# Assignment
The entries below contain a line with "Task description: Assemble" and a line with "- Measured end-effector". Retype exactly everything from the first down to the second, both included, and nothing else.

....................

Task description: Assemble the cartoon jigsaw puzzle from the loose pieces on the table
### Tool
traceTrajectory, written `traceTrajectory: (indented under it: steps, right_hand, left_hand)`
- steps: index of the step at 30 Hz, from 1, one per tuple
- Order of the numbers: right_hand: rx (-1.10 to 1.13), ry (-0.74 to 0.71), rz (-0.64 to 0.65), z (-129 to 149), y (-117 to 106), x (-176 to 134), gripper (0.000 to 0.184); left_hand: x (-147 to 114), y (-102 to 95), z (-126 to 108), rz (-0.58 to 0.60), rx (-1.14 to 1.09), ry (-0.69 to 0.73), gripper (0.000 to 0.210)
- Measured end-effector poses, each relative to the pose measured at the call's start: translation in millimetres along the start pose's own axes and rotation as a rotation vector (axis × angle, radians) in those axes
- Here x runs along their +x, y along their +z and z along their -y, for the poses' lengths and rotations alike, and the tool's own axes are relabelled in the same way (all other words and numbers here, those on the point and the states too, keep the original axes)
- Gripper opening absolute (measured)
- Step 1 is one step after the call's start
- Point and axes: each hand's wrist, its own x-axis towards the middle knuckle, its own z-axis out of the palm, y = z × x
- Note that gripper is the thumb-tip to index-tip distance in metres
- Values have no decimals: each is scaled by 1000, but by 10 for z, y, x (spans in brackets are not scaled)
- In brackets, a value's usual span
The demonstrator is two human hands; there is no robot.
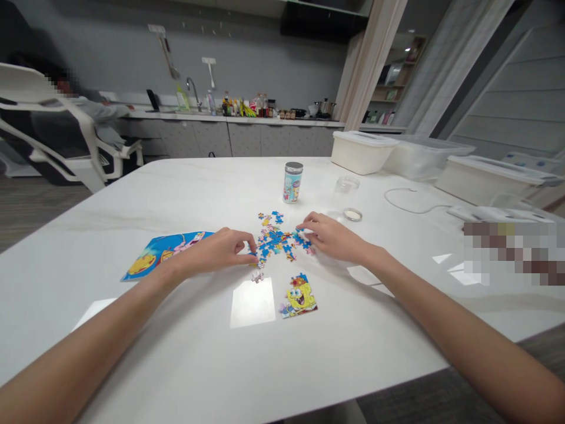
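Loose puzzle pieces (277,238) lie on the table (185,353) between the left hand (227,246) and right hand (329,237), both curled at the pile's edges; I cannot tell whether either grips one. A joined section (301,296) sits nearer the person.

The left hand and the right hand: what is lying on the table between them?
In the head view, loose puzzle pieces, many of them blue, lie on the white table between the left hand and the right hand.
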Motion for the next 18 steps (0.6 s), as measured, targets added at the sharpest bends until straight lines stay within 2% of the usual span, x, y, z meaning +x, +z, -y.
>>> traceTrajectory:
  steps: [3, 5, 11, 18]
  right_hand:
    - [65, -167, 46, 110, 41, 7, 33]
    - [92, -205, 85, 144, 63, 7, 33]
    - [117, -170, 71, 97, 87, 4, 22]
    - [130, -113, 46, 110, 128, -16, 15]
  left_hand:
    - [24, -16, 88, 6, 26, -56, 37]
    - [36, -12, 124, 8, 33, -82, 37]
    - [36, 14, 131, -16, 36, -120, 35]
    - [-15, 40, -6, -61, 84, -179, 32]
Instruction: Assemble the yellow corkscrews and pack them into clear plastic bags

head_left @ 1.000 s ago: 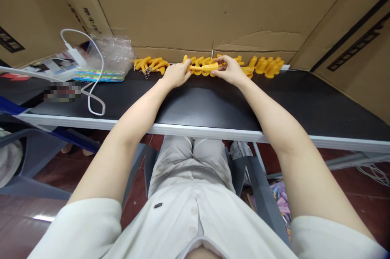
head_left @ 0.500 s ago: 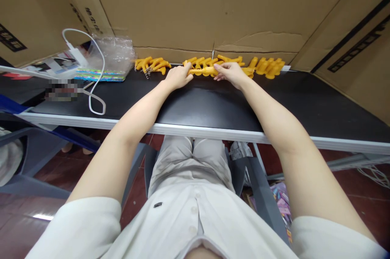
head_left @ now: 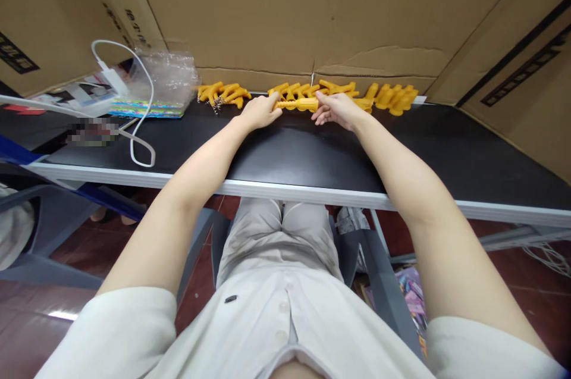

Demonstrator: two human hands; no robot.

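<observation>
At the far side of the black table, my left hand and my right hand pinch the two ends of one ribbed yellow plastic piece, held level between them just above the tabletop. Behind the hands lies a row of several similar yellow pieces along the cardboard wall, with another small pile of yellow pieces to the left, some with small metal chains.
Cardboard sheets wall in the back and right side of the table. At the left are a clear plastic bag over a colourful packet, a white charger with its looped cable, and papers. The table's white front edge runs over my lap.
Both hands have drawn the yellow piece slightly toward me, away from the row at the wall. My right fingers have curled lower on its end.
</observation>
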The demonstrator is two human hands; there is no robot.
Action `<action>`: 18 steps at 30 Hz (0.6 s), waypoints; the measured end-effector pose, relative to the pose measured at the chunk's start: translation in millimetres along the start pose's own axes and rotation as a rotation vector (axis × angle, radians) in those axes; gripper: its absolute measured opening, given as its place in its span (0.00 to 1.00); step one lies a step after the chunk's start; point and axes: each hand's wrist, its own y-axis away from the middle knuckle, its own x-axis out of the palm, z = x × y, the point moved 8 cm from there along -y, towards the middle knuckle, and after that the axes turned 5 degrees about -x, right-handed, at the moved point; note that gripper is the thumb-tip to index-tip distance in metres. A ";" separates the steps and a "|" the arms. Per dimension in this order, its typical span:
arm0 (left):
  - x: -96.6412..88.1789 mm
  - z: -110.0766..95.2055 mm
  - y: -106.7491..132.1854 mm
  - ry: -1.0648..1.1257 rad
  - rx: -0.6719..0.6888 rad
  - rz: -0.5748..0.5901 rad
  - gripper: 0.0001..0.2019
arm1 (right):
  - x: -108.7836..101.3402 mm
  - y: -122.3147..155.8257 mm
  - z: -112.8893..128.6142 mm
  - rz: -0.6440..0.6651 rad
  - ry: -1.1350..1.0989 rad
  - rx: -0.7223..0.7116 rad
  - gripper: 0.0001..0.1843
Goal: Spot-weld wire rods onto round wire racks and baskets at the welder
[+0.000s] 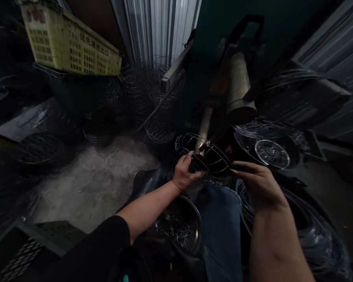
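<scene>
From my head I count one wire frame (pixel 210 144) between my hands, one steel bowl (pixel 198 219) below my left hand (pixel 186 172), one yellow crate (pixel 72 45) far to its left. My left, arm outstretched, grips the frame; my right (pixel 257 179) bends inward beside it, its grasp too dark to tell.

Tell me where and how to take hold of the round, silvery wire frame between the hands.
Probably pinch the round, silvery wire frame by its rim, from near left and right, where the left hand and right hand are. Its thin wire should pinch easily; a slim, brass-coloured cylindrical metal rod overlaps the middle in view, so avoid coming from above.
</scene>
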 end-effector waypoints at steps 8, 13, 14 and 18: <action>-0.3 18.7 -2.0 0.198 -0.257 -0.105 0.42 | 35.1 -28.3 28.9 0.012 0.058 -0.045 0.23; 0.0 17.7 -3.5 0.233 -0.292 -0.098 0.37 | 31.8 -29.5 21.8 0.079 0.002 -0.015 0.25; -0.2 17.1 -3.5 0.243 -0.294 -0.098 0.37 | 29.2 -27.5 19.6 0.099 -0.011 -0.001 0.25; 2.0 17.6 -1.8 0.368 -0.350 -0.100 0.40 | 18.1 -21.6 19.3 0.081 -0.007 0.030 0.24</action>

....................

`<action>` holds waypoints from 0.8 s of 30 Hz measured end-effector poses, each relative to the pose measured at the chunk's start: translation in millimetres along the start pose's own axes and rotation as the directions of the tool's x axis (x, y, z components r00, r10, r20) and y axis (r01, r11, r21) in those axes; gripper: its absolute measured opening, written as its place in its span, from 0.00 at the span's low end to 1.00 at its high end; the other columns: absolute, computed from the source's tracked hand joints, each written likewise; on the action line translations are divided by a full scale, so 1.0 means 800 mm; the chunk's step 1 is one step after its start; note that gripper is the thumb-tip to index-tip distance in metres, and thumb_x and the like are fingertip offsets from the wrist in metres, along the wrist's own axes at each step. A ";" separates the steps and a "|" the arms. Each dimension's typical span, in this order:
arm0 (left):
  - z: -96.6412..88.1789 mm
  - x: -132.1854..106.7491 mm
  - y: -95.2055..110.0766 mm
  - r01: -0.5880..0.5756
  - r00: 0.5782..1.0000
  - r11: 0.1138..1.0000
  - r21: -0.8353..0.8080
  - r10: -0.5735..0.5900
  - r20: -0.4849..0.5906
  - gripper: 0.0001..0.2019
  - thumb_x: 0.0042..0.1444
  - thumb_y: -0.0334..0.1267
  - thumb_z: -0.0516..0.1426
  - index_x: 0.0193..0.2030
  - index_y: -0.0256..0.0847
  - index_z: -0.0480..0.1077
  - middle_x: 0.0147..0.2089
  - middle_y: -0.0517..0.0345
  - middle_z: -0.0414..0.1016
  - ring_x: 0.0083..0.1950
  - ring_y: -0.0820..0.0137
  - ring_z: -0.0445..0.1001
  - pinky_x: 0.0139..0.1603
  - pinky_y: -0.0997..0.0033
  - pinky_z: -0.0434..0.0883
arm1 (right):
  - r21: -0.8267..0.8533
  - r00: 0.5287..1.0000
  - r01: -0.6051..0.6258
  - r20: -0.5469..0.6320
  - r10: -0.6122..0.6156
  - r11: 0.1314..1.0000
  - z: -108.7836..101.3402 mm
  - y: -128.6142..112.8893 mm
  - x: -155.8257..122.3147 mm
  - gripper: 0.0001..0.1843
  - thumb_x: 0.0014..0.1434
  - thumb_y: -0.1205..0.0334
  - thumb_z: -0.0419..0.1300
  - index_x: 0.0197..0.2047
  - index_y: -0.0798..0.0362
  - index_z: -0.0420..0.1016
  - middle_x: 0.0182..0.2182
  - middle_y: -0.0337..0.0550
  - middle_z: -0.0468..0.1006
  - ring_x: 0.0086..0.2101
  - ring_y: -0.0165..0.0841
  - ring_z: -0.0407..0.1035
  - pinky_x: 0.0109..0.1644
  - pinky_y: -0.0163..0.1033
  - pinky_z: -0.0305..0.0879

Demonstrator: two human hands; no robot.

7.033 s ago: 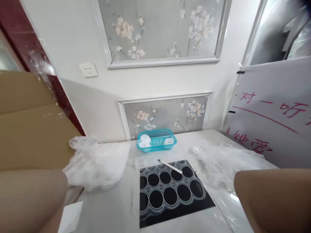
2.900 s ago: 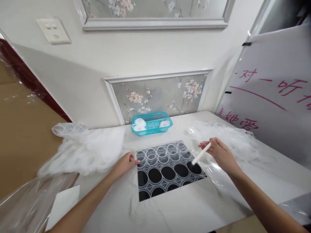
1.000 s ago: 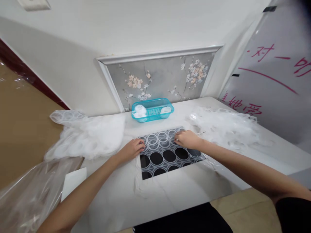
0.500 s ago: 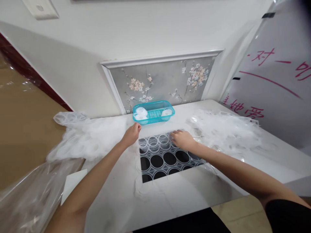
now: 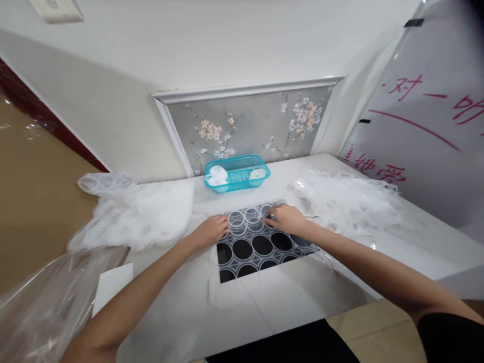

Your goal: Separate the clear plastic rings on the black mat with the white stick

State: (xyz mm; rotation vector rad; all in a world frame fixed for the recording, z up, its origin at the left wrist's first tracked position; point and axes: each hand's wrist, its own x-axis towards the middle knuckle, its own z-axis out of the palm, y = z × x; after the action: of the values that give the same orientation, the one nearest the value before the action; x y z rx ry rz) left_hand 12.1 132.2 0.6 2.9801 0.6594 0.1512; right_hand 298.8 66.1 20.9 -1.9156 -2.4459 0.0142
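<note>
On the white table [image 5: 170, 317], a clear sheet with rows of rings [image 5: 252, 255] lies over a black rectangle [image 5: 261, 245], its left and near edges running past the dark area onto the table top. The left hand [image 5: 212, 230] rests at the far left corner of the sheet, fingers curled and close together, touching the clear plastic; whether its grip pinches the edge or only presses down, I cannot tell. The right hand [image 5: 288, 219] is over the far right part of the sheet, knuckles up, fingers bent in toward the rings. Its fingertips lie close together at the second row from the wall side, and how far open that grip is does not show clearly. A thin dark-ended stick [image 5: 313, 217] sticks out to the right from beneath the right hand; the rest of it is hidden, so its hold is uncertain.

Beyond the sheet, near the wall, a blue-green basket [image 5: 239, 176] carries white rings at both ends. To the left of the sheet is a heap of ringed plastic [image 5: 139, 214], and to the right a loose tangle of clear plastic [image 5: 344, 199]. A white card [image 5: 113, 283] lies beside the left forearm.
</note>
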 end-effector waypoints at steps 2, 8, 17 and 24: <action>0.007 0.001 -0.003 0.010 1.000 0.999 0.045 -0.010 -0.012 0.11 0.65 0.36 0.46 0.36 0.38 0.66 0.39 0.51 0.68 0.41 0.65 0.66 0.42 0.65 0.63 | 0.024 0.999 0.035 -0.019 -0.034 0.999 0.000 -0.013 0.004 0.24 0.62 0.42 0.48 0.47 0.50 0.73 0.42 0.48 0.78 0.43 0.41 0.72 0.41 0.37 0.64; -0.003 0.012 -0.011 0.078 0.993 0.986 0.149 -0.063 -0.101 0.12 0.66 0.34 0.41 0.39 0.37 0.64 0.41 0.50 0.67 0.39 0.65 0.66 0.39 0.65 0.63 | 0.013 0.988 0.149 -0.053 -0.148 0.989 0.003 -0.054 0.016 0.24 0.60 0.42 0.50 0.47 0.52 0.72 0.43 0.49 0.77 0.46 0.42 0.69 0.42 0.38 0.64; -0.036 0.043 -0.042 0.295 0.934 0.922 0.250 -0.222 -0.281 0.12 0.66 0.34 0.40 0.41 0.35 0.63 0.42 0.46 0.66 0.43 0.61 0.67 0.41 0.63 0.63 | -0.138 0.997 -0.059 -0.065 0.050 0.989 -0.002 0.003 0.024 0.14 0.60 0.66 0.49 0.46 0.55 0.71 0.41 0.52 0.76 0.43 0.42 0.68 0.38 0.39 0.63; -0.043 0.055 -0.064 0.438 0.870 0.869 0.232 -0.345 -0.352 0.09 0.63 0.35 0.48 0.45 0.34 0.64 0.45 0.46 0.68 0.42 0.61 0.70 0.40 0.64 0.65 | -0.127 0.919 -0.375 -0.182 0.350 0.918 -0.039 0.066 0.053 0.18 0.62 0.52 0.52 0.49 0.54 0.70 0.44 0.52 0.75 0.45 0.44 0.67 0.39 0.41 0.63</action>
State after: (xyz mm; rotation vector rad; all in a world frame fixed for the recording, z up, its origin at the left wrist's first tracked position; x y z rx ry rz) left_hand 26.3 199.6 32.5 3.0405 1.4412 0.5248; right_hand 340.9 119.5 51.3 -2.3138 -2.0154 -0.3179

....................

# Written answer
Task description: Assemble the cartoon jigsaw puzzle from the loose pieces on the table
### Tool
traceTrajectory, written `traceTrajectory: (indented under it: steps, right_hand, left_hand)`
- steps: index of the step at 30 Hz, from 1, one per tuple
- Order of the numbers: right_hand: rx (-1.10 to 1.13), ry (-0.74 to 0.71), rz (-0.64 to 0.65), z (-129 to 149), y (-117 to 106), x (-176 to 134), gripper (0.000 to 0.184); left_hand: x (-147 to 114), y (-102 to 95), z (-126 to 108), rz (-0.58 to 0.60), rx (-1.14 to 1.09), ry (-0.69 to 0.73), gripper (0.000 to 0.210)
- Measured end-effector poses, each relative to the pose measured at the call's start: translation in millimetres along the start pose's own axes and rotation as a rotation vector (axis × angle, radians) in those axes

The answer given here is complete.